La malheureuse destinée qui l’entraînait à sa perte par tout ce qu’il tentait pour assurer sa gloire l’avait enchaîné au char de madame de B***, et l’on croit dans le monde qu’il n’a recueilli d’autre fruit de ses soins près d’elle que le dangereux plaisir d’exciter la jalousie d’un homme, qui n’a cessé depuis de l’accabler des preuves d’une rancune vraiment italienne. Un autre motif contribuait encore à fonder cette haine naissante : esprit d’auteur se connait en despote ; et Chénier, sans deviner à quel degré de puissance atteindrait un jour son rival, s’inquiétait vaguement de la volonté absolue qui caractérisait dès-lors ses moindres actions ; il avait même blâmé hautement la faveur qui, par suite d’une émeute populaire, venait de l’élever au grade de général de division. C’était, au dire de notre poëte satirique, récompenser trop généreusement le courage de tirer à coups de canon sur le bon peuple de Paris. Ce mot, répété par d’officieux amis, ne permettait plus aucune conciliation entre ces deux grandes puissances ; mais l’on est forcé de convenir que, malgré sa prévention contre le futur mari de madame de B***, Chénier avait prédit juste, lorsqu’en parlant ce jour même au directeur B*** de son protégé, il cita ces deux vers du rôle de Cicéron dans Rome sauvée :

    Il aime Rome encore ; il ne veut point de maître ;
    Mais je prévois trop bien qu’un jour il voudra l’être.
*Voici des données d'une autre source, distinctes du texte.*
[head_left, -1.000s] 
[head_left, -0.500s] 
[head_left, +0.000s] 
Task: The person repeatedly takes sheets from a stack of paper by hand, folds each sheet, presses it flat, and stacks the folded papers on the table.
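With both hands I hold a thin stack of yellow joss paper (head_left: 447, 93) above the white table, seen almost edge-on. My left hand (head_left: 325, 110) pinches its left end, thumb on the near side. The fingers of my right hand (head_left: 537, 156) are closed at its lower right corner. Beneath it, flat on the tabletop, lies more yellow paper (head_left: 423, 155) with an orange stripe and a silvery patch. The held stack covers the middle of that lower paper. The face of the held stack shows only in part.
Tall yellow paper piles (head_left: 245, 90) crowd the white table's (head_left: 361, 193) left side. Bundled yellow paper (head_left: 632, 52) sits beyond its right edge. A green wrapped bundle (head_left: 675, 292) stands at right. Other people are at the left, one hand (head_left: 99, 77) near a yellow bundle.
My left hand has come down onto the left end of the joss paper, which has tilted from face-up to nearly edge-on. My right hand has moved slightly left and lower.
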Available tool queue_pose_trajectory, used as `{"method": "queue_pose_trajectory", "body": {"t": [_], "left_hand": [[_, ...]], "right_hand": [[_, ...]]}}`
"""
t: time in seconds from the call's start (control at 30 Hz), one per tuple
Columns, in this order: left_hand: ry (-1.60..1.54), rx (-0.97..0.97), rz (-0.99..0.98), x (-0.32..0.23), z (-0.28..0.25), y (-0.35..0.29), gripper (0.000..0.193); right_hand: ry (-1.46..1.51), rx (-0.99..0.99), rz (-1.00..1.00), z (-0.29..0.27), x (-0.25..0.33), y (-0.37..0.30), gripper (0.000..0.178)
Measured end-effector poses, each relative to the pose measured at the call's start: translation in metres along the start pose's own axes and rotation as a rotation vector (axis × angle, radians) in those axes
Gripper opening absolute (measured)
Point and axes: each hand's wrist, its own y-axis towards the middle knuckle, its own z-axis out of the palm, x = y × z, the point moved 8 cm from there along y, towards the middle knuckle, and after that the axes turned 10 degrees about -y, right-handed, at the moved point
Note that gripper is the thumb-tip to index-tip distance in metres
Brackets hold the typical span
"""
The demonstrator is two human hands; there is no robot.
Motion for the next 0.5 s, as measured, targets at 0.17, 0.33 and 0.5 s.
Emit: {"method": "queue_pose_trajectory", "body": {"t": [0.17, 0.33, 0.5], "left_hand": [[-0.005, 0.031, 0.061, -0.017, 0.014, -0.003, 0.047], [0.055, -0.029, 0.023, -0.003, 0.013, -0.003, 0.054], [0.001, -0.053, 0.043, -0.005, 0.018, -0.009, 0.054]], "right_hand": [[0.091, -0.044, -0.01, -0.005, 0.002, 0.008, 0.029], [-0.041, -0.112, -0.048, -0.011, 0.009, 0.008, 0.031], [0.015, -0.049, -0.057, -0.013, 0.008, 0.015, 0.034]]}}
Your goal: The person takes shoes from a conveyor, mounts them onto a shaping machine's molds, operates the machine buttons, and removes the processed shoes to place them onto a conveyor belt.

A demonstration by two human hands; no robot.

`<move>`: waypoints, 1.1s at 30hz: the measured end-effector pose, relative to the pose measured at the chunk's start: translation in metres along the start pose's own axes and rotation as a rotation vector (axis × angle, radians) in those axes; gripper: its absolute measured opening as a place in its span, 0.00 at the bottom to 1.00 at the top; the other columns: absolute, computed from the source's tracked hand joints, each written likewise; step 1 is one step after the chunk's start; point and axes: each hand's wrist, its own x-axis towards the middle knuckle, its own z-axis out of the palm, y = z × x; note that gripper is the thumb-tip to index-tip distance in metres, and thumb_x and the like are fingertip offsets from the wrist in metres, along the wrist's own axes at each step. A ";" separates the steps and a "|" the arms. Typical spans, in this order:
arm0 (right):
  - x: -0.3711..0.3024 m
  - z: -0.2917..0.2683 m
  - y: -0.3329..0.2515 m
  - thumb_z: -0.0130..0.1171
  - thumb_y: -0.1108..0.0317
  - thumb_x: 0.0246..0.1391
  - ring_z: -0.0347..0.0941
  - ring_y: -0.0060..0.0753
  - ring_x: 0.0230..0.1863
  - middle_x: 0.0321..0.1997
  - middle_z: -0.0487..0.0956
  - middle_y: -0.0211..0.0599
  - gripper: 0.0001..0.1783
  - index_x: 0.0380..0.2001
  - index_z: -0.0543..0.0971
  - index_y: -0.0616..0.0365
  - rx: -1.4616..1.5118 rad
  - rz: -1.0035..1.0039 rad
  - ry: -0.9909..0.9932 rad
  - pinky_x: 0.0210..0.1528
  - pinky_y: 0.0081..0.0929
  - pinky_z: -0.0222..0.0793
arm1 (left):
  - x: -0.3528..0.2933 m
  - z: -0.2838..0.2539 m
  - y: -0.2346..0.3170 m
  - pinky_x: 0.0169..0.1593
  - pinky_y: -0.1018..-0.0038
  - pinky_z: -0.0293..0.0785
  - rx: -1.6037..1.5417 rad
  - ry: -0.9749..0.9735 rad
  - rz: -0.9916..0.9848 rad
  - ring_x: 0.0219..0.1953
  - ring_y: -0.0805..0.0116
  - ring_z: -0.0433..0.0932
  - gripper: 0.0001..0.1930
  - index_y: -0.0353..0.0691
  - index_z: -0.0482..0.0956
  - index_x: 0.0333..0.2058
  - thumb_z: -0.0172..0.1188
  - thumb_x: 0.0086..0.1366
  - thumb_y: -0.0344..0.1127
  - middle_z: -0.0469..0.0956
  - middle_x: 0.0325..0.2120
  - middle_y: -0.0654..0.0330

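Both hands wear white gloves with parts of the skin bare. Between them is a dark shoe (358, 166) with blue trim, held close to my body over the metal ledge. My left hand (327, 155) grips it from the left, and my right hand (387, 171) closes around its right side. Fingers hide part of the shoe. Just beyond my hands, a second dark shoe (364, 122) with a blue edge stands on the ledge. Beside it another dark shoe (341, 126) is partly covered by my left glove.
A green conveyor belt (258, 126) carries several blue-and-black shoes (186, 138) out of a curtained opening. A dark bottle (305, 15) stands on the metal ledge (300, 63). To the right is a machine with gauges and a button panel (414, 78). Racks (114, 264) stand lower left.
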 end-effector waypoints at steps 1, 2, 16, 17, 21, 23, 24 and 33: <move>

Ce soupçon n’entrait certainement alors dans l’esprit d’aucune autre personne, à en juger par le peu d’attention que le reste des convives prenait au général B*** ; le babil élégant d’un ex-marquis remplissait à lui seul la moitié de la conversation. Les manières aisées de ce papillon diplomate, son ton goguenard, son langage de cour qu’il employait également à flatter une jolie femme ou à soutenir une opinion démocratique, enfin cette fine fleur de jargon à la mode qui rappelait les petits soupers de Versailles, offraient un si frappant contraste avec le ton spartiate que tant d’autres affectaient, qu’on croyait voir pour ainsi dire l’ancien régime en goguette. Les femmes étaient particulièrement ravies de sa conversation ; elles l’écoutaient en regardant un jeune élève de David, dont le pinceau venait de débuter par un chef-d’œuvre. Il faut dire à la honte des riches, et à la gloire des artistes de ce temps, que ce tableau, ne trouvant point d’acquéreur en France, allait être livré à un amateur étranger, lorsque M. I***, peintre dont le talent admirable n’avait point encore assuré la fortune, réunit tout ce qu’il possédait pour remplacer la somme offerte à son ami pour prix de ce bel ouvrage. « Tiens, lui dit-il, en le forçant d’accepter cette somme, ne me refuse pas l’honneur de conserver un chef-d’œuvre à ma patrie. » De telles actions doivent être rappelées, ne fût-ce que pour se consoler de toutes celles que l’envie fait commettre.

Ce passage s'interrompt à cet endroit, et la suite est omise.